-- RECORDS TO PROCESS follows --

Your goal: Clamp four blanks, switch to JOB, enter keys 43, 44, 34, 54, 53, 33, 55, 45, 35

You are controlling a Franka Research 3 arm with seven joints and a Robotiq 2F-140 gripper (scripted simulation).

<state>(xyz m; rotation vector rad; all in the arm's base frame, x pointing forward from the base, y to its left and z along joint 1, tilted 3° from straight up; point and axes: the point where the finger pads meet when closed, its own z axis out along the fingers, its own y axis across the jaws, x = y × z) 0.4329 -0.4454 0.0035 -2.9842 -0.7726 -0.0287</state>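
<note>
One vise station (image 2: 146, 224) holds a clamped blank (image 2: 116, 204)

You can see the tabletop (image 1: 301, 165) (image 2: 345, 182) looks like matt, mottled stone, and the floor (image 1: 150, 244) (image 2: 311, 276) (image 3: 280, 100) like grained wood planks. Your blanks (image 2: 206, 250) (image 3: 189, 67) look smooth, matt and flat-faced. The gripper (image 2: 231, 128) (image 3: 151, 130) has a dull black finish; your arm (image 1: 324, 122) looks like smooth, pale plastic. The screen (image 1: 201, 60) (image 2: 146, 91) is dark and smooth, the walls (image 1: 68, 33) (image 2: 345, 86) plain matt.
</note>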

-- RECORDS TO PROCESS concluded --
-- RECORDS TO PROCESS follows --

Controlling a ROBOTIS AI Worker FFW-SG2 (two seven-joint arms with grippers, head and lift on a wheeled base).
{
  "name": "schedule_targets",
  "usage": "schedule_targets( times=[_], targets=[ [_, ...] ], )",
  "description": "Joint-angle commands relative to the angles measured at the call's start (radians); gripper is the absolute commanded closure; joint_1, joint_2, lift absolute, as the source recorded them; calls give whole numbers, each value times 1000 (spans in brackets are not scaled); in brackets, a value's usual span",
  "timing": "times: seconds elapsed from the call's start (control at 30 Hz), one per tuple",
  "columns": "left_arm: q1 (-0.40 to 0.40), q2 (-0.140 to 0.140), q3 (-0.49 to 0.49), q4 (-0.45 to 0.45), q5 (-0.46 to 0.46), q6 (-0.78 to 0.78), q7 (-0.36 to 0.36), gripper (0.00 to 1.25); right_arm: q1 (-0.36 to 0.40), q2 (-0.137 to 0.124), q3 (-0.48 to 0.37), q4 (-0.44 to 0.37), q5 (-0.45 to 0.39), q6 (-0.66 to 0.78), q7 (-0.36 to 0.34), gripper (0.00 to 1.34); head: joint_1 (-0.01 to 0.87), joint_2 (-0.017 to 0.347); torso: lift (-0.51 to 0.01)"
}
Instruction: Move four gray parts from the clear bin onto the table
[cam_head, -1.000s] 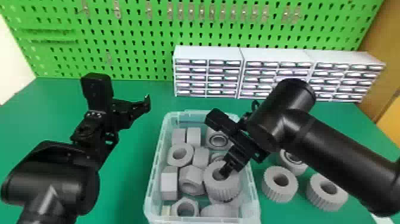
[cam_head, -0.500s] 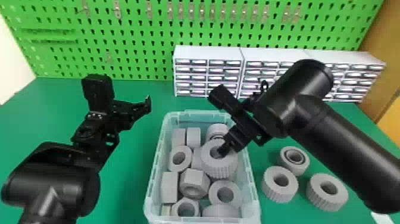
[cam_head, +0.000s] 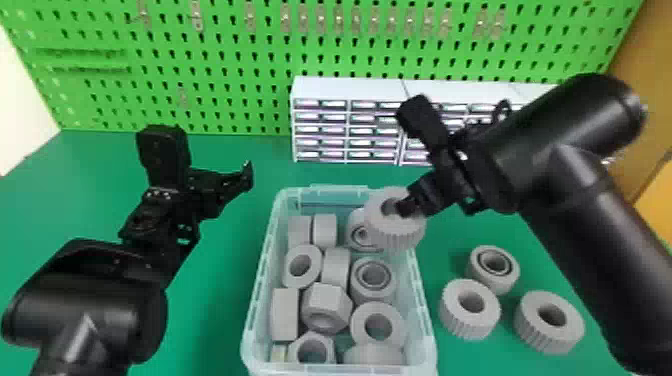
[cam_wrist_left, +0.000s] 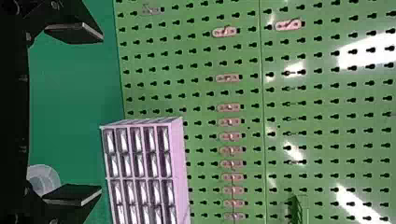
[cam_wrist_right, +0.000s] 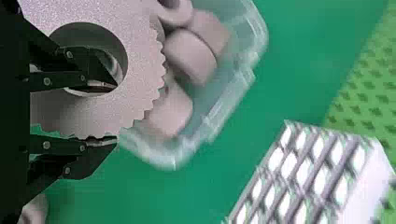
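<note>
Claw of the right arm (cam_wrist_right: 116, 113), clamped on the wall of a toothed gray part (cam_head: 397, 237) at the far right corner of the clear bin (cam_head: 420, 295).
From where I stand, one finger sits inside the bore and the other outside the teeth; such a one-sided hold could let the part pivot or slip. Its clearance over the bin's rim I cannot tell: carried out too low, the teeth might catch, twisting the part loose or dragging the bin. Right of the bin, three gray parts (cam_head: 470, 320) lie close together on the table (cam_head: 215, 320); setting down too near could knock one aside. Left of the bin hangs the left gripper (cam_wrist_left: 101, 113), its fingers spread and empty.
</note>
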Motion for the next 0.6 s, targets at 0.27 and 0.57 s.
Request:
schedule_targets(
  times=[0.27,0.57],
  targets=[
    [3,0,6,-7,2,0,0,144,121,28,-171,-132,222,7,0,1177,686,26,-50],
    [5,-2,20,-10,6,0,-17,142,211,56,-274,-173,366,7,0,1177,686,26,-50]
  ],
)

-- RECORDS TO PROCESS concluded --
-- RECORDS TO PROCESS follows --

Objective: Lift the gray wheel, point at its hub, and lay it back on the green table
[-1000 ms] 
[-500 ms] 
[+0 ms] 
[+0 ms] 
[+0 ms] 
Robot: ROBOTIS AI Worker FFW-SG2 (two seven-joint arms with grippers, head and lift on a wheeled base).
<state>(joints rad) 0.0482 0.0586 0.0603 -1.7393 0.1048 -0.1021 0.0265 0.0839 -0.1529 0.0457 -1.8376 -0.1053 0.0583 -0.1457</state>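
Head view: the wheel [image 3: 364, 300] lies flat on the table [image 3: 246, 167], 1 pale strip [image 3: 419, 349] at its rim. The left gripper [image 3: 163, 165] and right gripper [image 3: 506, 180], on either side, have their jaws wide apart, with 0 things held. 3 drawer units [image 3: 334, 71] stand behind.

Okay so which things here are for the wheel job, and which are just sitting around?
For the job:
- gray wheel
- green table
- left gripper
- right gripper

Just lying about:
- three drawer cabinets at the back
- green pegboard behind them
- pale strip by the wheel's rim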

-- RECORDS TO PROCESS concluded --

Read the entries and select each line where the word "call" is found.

* _RESULT OF THIS TASK_
  "description": "Joint-angle commands relative to the angles measured at the call's start (radians); gripper is the absolute commanded closure; joint_1, joint_2, lift absolute, as the source recorded them; calls give whole numbers, each value times 1000 (spans in brackets are not scaled); in brackets, a value's usual span",
  "timing": "times: seconds elapsed from the call's start (control at 30 Hz), one per tuple",

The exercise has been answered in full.